But I dont see why it shouldn't be possible for a student to surpass a teacher just as you say. Maybe you could have a teacher who teaches better than he does and a talented student training hard.

In sport its common for competitors to develop skills that far exceed those of their coaches. (Because its the coaching skills that really count on the teaching side of the equation.)

In music, I bet there aren't many concert pianists who aren't more skilled players than their first piano teachers. So why not?

Sean

x

paw
03-27-2003, 07:30 PM
A student might beat his teacher in shiai, but that wouldn't be the same thing as suppassing the teacher's aikido because there is so much more to aikido than shiai. Actually, I'd say that applies to judo as much as it does to (Shodokan) aikido. I dont know about the other things there - never tried them.

Who said anything about shiai?

Regards,

Paul

(who admits to using Shodokan as a hook)

acot
03-27-2003, 07:56 PM
Very few NFL,NBA,MLB coaches have ever played their respective sports professionally.

Ryan

Kung Fu Liane
03-28-2003, 06:13 AM
i'm an aikido beginner, so no i haven't experienced it. however, one of my teachers says that his senior student (also one of my techers) is coming very close to teacher's level. when he did say was that ash (the senior student) would eventually be better than teacher and probably in teacher's lifetime, but not in all areas, and thats because everyone's way is different. he hasn't told ash this, and i reckon its because it would be pretty difficult to live with the thought that you'd outgrown your teacher. what would you do then, stay with your teacher, find another teacher, or start your own school?

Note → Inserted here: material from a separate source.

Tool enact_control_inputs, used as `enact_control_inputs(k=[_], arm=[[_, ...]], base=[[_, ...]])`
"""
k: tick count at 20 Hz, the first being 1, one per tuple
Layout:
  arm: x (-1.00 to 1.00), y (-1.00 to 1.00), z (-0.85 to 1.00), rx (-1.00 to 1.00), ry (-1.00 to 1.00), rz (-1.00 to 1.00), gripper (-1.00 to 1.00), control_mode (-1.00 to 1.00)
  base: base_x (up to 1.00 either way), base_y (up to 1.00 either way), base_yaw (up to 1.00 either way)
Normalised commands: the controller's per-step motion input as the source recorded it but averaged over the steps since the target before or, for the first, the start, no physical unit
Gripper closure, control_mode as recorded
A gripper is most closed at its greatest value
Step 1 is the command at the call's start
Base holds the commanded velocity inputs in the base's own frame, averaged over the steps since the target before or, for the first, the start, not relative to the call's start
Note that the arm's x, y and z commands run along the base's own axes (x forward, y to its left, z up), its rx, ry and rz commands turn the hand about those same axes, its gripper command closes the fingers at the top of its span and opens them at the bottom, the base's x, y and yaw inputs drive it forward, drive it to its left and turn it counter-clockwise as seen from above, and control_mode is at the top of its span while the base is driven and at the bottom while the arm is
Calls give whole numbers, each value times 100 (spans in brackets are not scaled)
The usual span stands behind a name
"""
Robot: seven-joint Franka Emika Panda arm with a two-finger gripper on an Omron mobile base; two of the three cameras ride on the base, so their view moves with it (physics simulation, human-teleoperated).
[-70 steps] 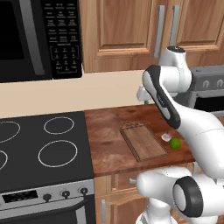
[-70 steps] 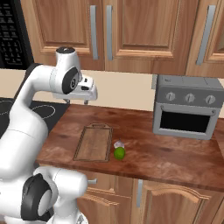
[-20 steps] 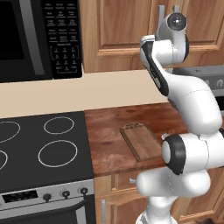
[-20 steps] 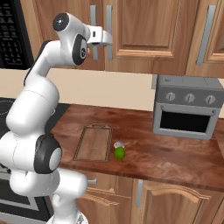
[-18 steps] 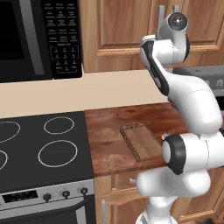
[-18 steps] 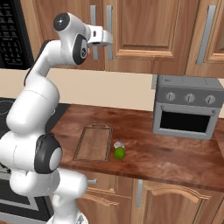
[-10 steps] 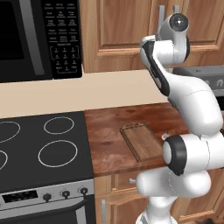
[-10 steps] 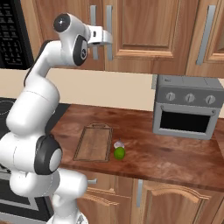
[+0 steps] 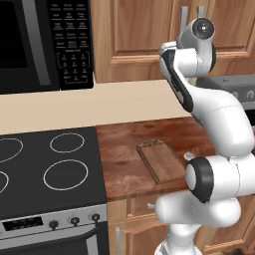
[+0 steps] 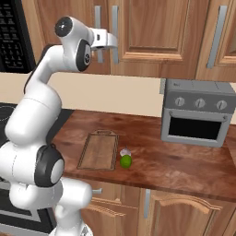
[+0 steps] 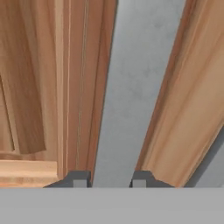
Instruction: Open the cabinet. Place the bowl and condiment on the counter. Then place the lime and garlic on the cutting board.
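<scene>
The upper cabinet [image 10: 152, 27] has both doors closed, so the bowl and condiment are hidden. My gripper [image 10: 114, 44] is raised to the cabinet handle [image 10: 114, 18]. In the hand view the grey handle [image 11: 131, 87] runs between my two fingertips [image 11: 78, 178], which press against its sides. A second handle [image 10: 97, 57] hangs just to its left. On the counter the wooden cutting board [image 10: 99, 151] lies bare. The green lime [image 10: 125, 161] and the white garlic [image 10: 125, 151] sit on the counter beside the board's right edge.
A grey toaster oven [image 10: 198, 113] stands at the back right of the counter. A black stove [image 9: 45, 169] fills the left, with a microwave [image 9: 40, 45] above it. More cabinet doors with handles [image 10: 215, 37] continue to the right.
From 3.5 s ago the arm swung up from above the counter to the cabinet handle. Over the last second it has hardly moved.
</scene>
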Motion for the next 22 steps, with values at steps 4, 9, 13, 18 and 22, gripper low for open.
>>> enact_control_inputs(k=[4, 9, 13, 18, 22], arm=[[-89, 17, 0, 0, -3, 0, 100, -100], [-100, 58, 0, 0, -10, 0, 100, -100], [-100, 82, 0, 0, -9, 0, 100, -100], [-100, 100, 0, 0, -3, 0, 100, -100], [-97, 79, 10, 4, 0, 0, -100, -100]], base=[[0, 0, 0], [0, 0, 0], [0, 0, 0], [0, 0, 0], [0, 0, 0]])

i was thinking about this the other night after tai chi training. i'd been partnered with older brother, who has been training for about three years longer than me, and is my adopted 4th teacher. we were playing sticky hands, and as usual he was trying to catch me out and land a strike. he's been playing this game ever since i started training, and he can always catch me out with something, so sometimes it seems like i'm not progressing, because i can't 'beat' him. its a really weird feeling, and makes it difficult to see if i'm progressing. but because older brother continues to gain experience as i do, i'm not overtaking him. so if a teacher with 20 years more experience still continues to learn more, and so do their students, it must take an amazing student to catch up with a 20 year lead

-Liane

aikidoc
03-28-2003, 07:57 AM
This is an interesting thread. One of the things that happens to all of us is the physical deterioration of aging-sorry but we cannot escape it. So, from a physical perspective the younger students may develop better physical skills and their technique may be technically superior if their instructor is older or in physically poor health. I'm sure O'Sensei did not have the same physical skills at the end that he possessed at his peak. That being said, I doubt that a student will surpass the knowledge base of an instructor that continues to train and learn. If the instructor stops his or her personal growth then I could see the student surpassing them.

ian
03-28-2003, 08:39 AM
Unfortunately teachers don't get to train as much as students! Therefore progression of students can be expected to be more rapid. However many teachers have a vast experience in aikido, and when they teach they only touch a small part of this. What you don't see are the stages that person has gone through to develop the aikido which they are now teaching you. Students may exceed their teachers ability, but to be able to teach as well may require a far broader experience.

MikeE
03-28-2003, 09:22 AM
I want my students to become better than me. It's like wishing your children to have a better life than you have had. I think it should be natural for a teacher to wants students to become all they can be.

Lyle Bogin
03-28-2003, 12:08 PM
There was an excellent article written on this subject, specifically regarding tae kwon do instructors, in the Journal of Asian Martial Arts.

Czarnecka, M. "The saga of the modern martial arts student-instructor relationship in north American schools"

Vol 10 No. 2, 2001

JMCavazos
03-28-2003, 01:00 PM
I think that students surpass their teachers in martial arts & in sports, where youth, speed, etc... is extremely important in those situations.

In aikido, it is different though! Timing is more important than speed, ki development is more important than strength, etc...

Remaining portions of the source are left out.